(WHAT IS EXPECTED) Your task is to copy each line in the listing that includes the word "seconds".

(DATA BLOCK)

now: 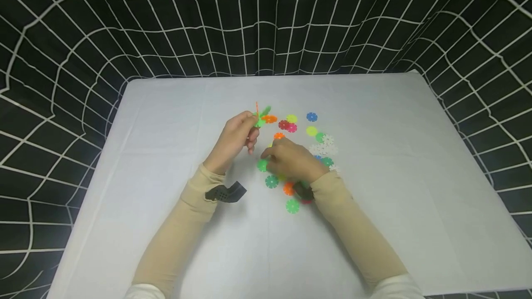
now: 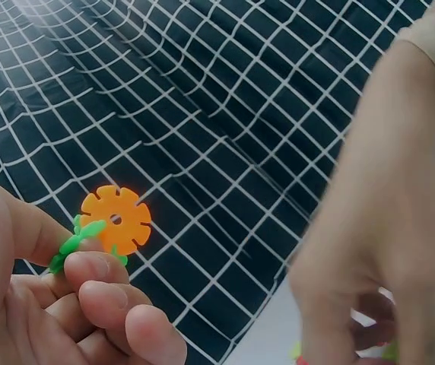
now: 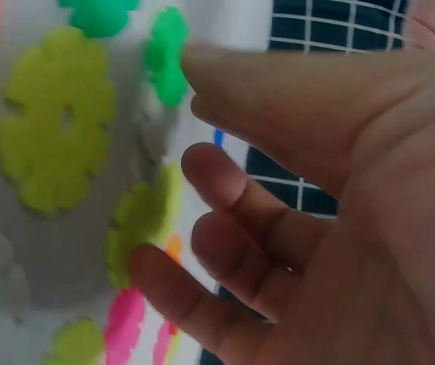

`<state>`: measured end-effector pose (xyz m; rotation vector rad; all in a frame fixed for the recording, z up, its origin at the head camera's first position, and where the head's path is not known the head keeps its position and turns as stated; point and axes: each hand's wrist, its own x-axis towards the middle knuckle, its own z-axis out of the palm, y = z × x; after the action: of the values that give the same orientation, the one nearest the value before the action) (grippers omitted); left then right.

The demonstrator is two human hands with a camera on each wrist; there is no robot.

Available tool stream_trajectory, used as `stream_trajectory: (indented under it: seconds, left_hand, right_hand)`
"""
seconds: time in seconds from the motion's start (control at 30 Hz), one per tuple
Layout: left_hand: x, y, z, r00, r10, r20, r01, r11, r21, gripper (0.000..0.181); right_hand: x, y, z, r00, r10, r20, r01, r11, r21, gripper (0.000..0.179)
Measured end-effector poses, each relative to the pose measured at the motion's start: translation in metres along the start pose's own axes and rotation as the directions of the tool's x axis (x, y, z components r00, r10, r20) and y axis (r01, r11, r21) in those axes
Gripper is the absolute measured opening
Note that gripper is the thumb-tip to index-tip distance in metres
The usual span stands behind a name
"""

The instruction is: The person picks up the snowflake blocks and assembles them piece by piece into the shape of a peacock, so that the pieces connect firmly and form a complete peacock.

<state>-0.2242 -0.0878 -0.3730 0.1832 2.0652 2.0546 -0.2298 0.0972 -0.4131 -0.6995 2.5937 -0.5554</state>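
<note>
My left hand (image 1: 238,133) pinches a small joined cluster of notched plastic discs between thumb and fingers, raised over the table. In the left wrist view, an orange disc (image 2: 128,220) stands up from a green disc (image 2: 73,245) at the fingertips. A second orange disc (image 1: 270,119) juts from the cluster's right side. My right hand (image 1: 295,160) is low over the loose discs, its fingers spread and slightly bent with nothing between them. Its fingertips are right at a green disc (image 3: 170,61), and a yellow disc (image 3: 58,122) lies nearby.
Loose discs lie around my right hand: a blue disc (image 1: 311,116) at the back, white discs (image 1: 322,149) to the right, and a green disc (image 1: 293,206) in front. They rest on a white-covered table (image 1: 415,197). A black curtain with white grid lines (image 1: 274,22) surrounds it.
</note>
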Motion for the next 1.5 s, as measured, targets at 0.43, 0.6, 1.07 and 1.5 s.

(SOLUTION)
Available tool stream_trajectory, used as `stream_trajectory: (indented under it: seconds, left_hand, right_hand)`
seconds: time in seconds from the motion's start (control at 30 Hz), one per tuple

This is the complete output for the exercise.